[Haskell-cafe] Re: "no-coding" functional data structures via lazyness

Tue Jul 10 05:47:46 EDT 2007

Dave Bayer wrote:
> Learning Haskell, the Prelude.ShowS type stood out as odd, exploiting
> the implementation of lazy evaluation to avoid explicitly writing an
> efficient concatenable list data structure.

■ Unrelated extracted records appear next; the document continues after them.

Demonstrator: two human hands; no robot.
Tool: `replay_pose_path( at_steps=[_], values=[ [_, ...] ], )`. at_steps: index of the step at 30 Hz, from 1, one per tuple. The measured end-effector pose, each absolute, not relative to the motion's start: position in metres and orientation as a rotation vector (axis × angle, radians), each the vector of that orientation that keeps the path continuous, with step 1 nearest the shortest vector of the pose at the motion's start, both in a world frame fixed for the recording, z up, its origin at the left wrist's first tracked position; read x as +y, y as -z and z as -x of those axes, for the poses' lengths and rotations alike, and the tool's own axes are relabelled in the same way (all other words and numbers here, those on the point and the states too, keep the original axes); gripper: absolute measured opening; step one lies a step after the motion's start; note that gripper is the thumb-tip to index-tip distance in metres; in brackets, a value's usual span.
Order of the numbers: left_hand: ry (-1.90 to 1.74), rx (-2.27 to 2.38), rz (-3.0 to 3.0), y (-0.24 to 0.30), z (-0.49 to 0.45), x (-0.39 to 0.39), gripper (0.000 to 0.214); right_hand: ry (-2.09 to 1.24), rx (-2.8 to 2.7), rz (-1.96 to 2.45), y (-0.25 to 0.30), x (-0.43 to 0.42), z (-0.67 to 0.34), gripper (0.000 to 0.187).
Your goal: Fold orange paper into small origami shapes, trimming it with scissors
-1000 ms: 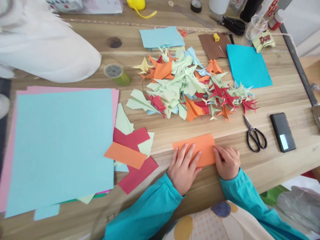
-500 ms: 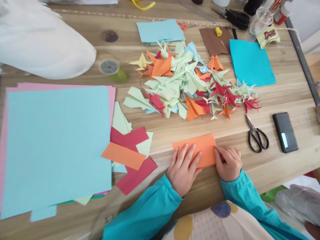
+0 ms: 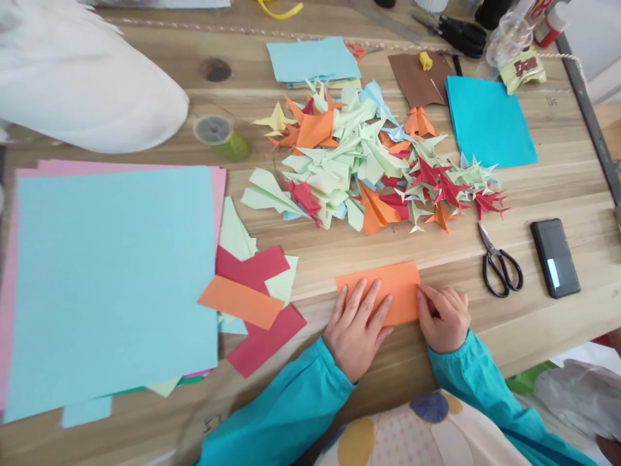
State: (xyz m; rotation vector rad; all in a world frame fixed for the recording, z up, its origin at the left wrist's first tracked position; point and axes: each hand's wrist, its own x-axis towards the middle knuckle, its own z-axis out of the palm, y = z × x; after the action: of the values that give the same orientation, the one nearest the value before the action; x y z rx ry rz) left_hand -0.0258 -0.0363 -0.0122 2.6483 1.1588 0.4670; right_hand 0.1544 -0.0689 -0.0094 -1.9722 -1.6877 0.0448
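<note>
A folded orange paper rectangle (image 3: 388, 285) lies on the wooden table near its front edge. My left hand (image 3: 356, 327) rests flat on its left half, fingers stretched out and pressing it down. My right hand (image 3: 444, 318) sits at the paper's right edge, its fingers curled and pinched against that edge. Both of my arms wear teal sleeves. Beyond the paper, a heap of folded paper shapes (image 3: 369, 168) in pale green, orange and red covers the middle of the table.
Large light-blue sheets (image 3: 111, 278) over pink ones fill the left. Red and orange strips (image 3: 252, 304) lie beside them. Black scissors (image 3: 499, 262) and a phone (image 3: 554, 257) sit at right. Another person's white sleeve (image 3: 87, 84) rests at top left, near a green spool (image 3: 220, 136).
The camera's view shifted slightly. My hands and the orange paper have stayed where they were.
</note>
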Motion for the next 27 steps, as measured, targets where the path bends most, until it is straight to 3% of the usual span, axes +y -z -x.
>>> replay_pose_path(
  at_steps=[27],
  values=[
    [-0.501, 1.145, -2.670, 0.0191, 0.0270, -0.0390, 0.047, 0.033, -1.796, 1.907, 0.0146, -0.0709, -0.1622, 0.017]
  ],
)
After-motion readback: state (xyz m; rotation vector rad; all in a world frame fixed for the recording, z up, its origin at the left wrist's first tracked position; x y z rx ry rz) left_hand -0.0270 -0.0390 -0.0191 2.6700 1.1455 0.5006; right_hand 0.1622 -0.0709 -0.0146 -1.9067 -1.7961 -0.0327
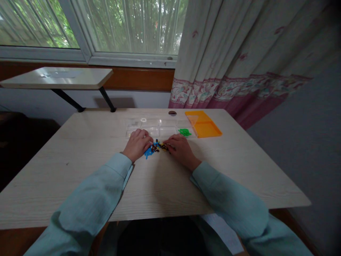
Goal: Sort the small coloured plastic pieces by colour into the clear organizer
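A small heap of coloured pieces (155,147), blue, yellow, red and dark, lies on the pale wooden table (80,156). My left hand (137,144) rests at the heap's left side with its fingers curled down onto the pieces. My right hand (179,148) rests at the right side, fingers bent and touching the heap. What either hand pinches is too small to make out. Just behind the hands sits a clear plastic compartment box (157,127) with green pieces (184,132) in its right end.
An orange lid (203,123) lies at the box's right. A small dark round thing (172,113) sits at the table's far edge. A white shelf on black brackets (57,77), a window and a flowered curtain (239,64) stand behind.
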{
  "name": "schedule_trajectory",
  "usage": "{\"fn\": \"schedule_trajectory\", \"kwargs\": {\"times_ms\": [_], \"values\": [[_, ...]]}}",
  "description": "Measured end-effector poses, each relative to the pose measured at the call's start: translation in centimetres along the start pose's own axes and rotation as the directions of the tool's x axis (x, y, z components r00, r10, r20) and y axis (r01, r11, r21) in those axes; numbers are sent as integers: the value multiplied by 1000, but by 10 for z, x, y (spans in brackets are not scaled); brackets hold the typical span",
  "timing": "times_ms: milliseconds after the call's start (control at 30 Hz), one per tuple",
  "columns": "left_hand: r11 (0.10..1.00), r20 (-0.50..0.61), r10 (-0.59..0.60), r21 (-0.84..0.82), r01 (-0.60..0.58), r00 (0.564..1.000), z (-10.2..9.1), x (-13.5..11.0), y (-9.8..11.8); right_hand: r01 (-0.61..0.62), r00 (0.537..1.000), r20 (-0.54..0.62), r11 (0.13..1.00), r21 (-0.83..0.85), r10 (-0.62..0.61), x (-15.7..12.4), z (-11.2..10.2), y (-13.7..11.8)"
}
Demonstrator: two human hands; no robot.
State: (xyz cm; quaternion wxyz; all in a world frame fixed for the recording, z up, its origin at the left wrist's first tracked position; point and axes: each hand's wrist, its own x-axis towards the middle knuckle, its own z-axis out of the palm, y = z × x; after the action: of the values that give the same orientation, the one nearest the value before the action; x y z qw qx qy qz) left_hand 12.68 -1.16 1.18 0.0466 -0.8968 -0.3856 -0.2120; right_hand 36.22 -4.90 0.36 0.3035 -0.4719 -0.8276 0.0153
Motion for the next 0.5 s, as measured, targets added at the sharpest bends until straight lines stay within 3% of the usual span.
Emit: {"fn": "schedule_trajectory", "kwargs": {"times_ms": [500], "values": [[997, -2, -25, -73, 25, 1000, 6, -2, -2, 5, 1000, -24, 1000, 24, -4, -1, 2, -3]]}}
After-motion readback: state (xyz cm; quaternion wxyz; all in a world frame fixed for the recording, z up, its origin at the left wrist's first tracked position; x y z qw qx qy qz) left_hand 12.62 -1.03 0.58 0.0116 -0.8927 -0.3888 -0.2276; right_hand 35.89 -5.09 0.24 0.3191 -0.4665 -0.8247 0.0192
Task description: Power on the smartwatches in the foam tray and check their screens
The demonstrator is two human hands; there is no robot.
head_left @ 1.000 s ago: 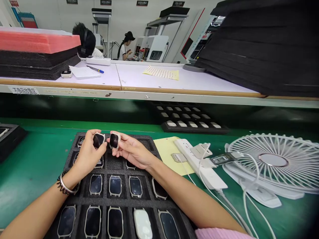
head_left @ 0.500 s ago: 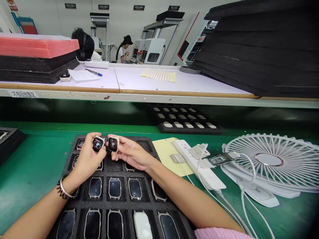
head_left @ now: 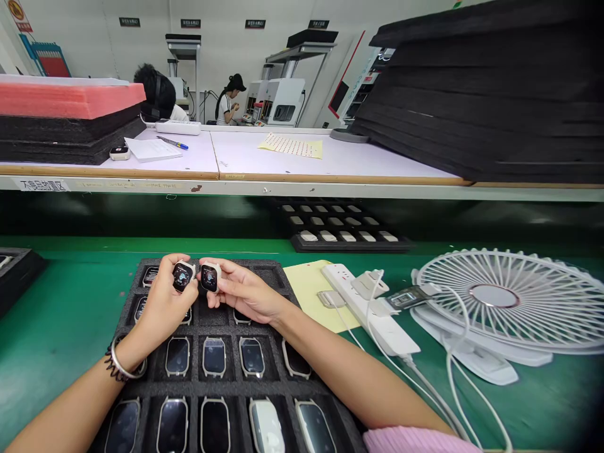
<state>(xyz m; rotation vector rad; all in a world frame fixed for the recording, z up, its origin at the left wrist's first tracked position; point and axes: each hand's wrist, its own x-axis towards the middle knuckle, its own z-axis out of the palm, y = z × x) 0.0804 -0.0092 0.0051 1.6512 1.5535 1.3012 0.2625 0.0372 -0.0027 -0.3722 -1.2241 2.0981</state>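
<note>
My left hand (head_left: pixel 170 299) grips a smartwatch body (head_left: pixel 182 277) with a lit screen and no strap. Close beside it, my right hand (head_left: pixel 248 290) holds a second smartwatch body (head_left: pixel 210 277) between thumb and fingers, its screen also lit. Both hover over the far part of a black foam tray (head_left: pixel 194 384). Strapless watch bodies lie in the tray's pockets, most with dark screens up, such as the watch (head_left: pixel 214 357) in the middle. One watch (head_left: pixel 267 425) in the near row shows a pale face. My hands and forearms hide several pockets.
Right of the tray are yellow paper (head_left: pixel 302 289), a white power strip (head_left: pixel 372 311) with cables, and a white fan (head_left: pixel 509 302). Another watch tray (head_left: pixel 349 242) sits under the shelf (head_left: pixel 377 160). Black foam stacks (head_left: pixel 486 94) rise at right. Two people work beyond.
The whole view has shifted slightly, so things appear a little further left. Both hands keep hold of the same watches, in nearly the same pose over the tray.
</note>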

ShowS has nothing to do with lazy evaluation, the same trick can be done
in a call-by-value language. The idea is to represent a string xs as a
context (xs ++ •).

>> merge xs@(x:xt) ys@(y:yt) = case compare x y of
>>     LT -> x : (merge xt ys)
>>     EQ -> x : (merge xt yt)
>>     GT -> y : (merge xs yt)
>>
>> diff xs@(x:xt) ys@(y:yt) = case compare x y of
>>     LT -> x : (diff xt ys)
>>     EQ -> diff xt yt
>>     GT -> diff xs yt
>>
>> merge' (x:xt) ys = x : (merge xt ys)
>>
>> primes = ps ++ (diff ns $ foldr1 merge' $ map f $ tail primes)
>>     where ps  = [2,3,5]
>>           ns  = [7,9..]
>>           f p = [ m*p | m <- [p,p+2..]]
> 
> The code is very fast for its size; I haven't seen Haskell code posted
> on the web that comes close, and it is faster than any of my other tries
> (I posted this code to http://www.haskell.org/haskellwiki/Prime_numbers).
> Effectively, it steals a heap data structure out of thin air by
exploiting the
> implementation of lazy evaluation. It would seem that GHC's core data
> structures are coded closer to the machine that anything I can write
> _in_ Haskell. So much for studying how to explicitly write a good heap!

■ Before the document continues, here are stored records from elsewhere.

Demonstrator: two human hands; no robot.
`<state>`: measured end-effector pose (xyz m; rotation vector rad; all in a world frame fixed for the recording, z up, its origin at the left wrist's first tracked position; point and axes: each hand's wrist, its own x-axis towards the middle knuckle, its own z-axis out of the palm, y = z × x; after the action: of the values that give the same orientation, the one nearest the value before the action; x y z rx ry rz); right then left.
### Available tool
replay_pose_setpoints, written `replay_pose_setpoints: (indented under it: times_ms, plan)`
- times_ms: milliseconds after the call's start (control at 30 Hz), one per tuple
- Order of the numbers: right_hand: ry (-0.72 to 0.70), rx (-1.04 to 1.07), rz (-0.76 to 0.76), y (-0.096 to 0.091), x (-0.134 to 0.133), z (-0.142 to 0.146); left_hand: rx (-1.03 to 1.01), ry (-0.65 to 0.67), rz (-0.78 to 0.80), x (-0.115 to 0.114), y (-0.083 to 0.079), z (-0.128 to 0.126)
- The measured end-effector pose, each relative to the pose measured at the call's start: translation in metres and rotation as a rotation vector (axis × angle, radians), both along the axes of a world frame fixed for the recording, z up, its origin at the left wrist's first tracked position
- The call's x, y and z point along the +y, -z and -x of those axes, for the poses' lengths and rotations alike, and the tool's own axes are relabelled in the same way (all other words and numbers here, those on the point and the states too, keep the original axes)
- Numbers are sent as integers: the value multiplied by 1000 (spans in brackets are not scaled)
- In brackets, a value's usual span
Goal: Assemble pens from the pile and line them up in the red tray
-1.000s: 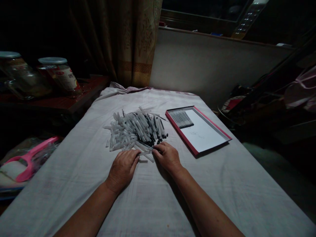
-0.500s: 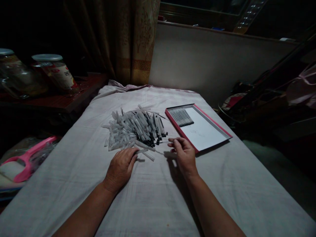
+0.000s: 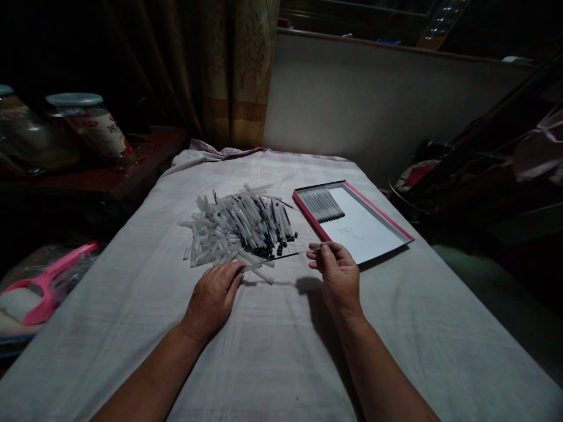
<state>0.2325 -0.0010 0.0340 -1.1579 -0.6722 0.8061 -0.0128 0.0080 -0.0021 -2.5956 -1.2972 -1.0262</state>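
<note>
Between the thumb and fingers of my left hand [image 3: 214, 295] is a clear pen barrel [image 3: 251, 267], its free end pointing right. My right hand [image 3: 339, 276] pinches the far end of a thin pen refill [image 3: 285, 256] with a dark length. The refill's left end meets or overlaps the barrel's end; I cannot tell whether it is inside. Just beyond my hands lies a heap of clear pen barrels [image 3: 246, 220] with small black parts at its near right edge. A shallow red-edged box lid [image 3: 380, 210] holds a row of black-tipped pens [image 3: 323, 205] at its left.
A white cloth [image 3: 272, 363] covers the table. At the left, a lidded jar [image 3: 94, 129] stands on a dark red side table [image 3: 145, 161], above a pink handle-like object [image 3: 55, 278]. A curtain [image 3: 240, 76] and a pale wall [image 3: 334, 94] are behind.
My right hand has moved slightly right, away from my left hand. More of the refill's dark length shows, now lined up with the barrel. My left hand keeps its grip.
</note>
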Motion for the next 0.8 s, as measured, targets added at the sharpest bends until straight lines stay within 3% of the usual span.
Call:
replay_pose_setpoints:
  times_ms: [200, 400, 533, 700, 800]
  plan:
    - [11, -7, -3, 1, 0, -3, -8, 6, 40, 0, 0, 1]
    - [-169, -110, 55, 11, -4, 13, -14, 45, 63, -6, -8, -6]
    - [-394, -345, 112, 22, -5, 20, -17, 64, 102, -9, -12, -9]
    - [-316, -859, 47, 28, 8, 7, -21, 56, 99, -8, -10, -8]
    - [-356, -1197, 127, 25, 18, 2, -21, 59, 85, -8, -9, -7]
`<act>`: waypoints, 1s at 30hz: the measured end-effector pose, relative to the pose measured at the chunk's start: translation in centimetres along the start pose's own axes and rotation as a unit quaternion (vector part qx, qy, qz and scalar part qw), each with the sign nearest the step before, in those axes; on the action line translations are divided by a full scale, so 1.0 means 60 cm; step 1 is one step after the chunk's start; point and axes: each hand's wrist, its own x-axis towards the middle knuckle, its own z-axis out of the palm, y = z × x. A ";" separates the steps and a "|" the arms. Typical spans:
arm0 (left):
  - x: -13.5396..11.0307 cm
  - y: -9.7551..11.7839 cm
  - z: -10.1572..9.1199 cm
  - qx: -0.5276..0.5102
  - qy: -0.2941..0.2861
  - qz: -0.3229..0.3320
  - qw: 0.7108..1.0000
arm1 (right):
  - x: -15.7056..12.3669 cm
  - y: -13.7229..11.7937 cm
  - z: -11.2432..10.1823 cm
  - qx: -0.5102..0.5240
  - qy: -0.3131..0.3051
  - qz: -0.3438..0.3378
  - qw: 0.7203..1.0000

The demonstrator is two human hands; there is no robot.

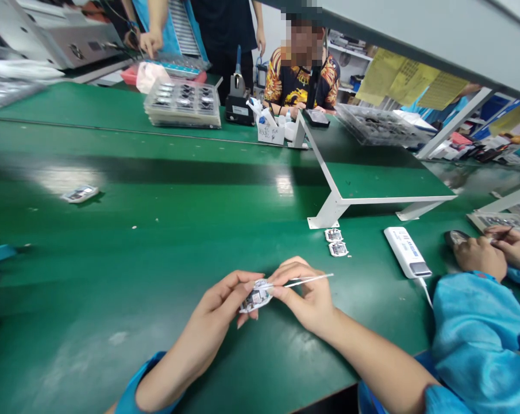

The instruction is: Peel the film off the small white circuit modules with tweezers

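Over the green bench, my left hand (219, 307) pinches a small white-rimmed electronic device half (256, 296) by its edge, with a circuit board showing inside. My right hand (305, 296) is closed around a slim white stick-like tool (315, 279). One end of the tool reaches the board; the other sticks out to the right past my fingers. Whether it is a pair of tweezers I cannot tell. The fingertips of both hands almost meet at the device. Just beyond my right hand lie two similar open device halves (338, 248), one behind the other.
A white metal stand (328, 213) rises on the right, near a white corded device (406, 253). A co-worker's hands (481, 256) and blue sleeve are at far right. Another device piece (81, 194) lies left. Stacked trays (182, 106) and a labelled box (270, 132) stand at the back.
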 end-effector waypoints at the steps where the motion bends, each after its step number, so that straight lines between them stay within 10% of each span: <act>1: 0.001 0.000 -0.001 -0.001 0.001 -0.004 1.000 | 0.001 -0.003 -0.001 -0.017 -0.007 -0.032 0.999; 11: -0.002 0.004 0.000 -0.025 -0.014 -0.035 0.999 | 0.003 -0.005 -0.007 -0.070 -0.042 -0.105 0.991; 30: 0.001 0.003 0.000 0.029 -0.030 -0.018 0.999 | 0.002 -0.003 -0.008 0.007 -0.039 0.051 0.998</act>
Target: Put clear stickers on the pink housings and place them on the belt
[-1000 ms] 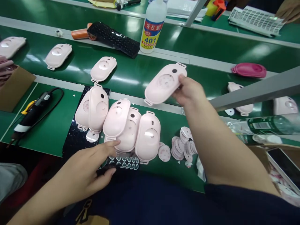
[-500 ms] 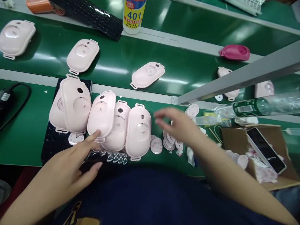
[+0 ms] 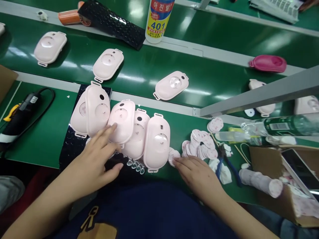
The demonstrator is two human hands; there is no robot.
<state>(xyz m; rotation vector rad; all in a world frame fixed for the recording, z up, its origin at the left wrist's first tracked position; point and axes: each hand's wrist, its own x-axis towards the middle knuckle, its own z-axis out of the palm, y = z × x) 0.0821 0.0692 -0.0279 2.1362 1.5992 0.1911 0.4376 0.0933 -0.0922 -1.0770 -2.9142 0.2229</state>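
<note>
My left hand (image 3: 102, 152) has its fingers spread, with the fingertips resting on a pale pink plastic case (image 3: 121, 121). That case overlaps another pink case (image 3: 137, 132), and a third pink case (image 3: 157, 142) lies to the right. Two more pink cases overlap on the left, the upper one (image 3: 98, 111) tilted over the other. My right hand (image 3: 199, 174) is low over the bench, its fingers together and fingertips on a small round patterned disc (image 3: 173, 156). Its thumb is hidden. More patterned discs (image 3: 199, 146) are heaped just beyond that hand.
Blue-handled pliers (image 3: 220, 162), a plastic bottle (image 3: 281, 126) and a cardboard box (image 3: 261, 159) holding a phone (image 3: 301, 169) are on the right. A black tool (image 3: 22, 113) lies left. Pink cases (image 3: 171, 85) rest on the green belt behind, and a 401 bottle (image 3: 159, 23) stands beyond.
My right hand has come down from above the bench onto the small disc beside the rightmost case. My left hand stays on the pink case. The view has shifted left.
</note>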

While your observation that merge may create an implicit heap is true,
it doesn't happen in your code :) When unfolding the foldr1, we get
something like

  2:.. `merge'` (3:.. `merge'` (5:.. `merge1` (...)))

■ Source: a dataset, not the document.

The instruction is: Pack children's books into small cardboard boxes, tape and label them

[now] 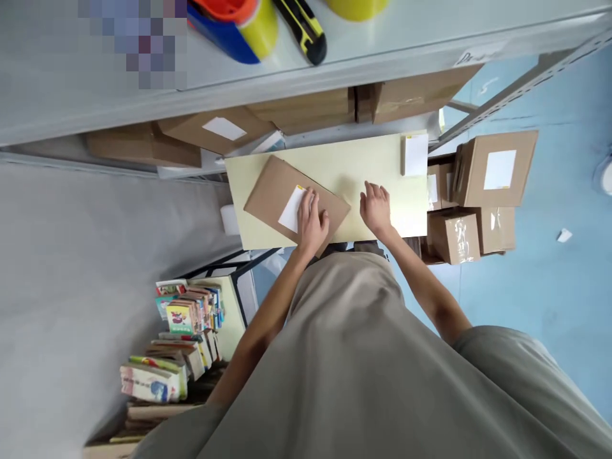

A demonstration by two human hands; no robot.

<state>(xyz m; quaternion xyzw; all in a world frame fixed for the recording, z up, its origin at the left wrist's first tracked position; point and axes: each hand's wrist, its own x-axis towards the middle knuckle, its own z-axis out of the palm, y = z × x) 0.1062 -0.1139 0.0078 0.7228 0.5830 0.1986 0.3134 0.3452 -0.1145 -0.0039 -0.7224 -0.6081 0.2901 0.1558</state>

i.e. just a linear chain of merges. Retrieving the least element is
linear time in the worst case. This shape will not change with
subsequent reductions of  merge. In other words, it's the responsibility
of  fold  to build a heap. Mergesort shows how a fold can build a heap:

  http://thread.gmane.org/gmane.comp.lang.haskell.general/15007

For  primes , the heap shape has to be chosen carefully in order to
ensure termination. It's the same problem that forces you to use  foldr1
merge'  instead of  foldr1 merge .

There's also a long thread about prime sieves

  http://thread.gmane.org/gmane.comp.lang.haskell.cafe/19699

Regards,
apfelmus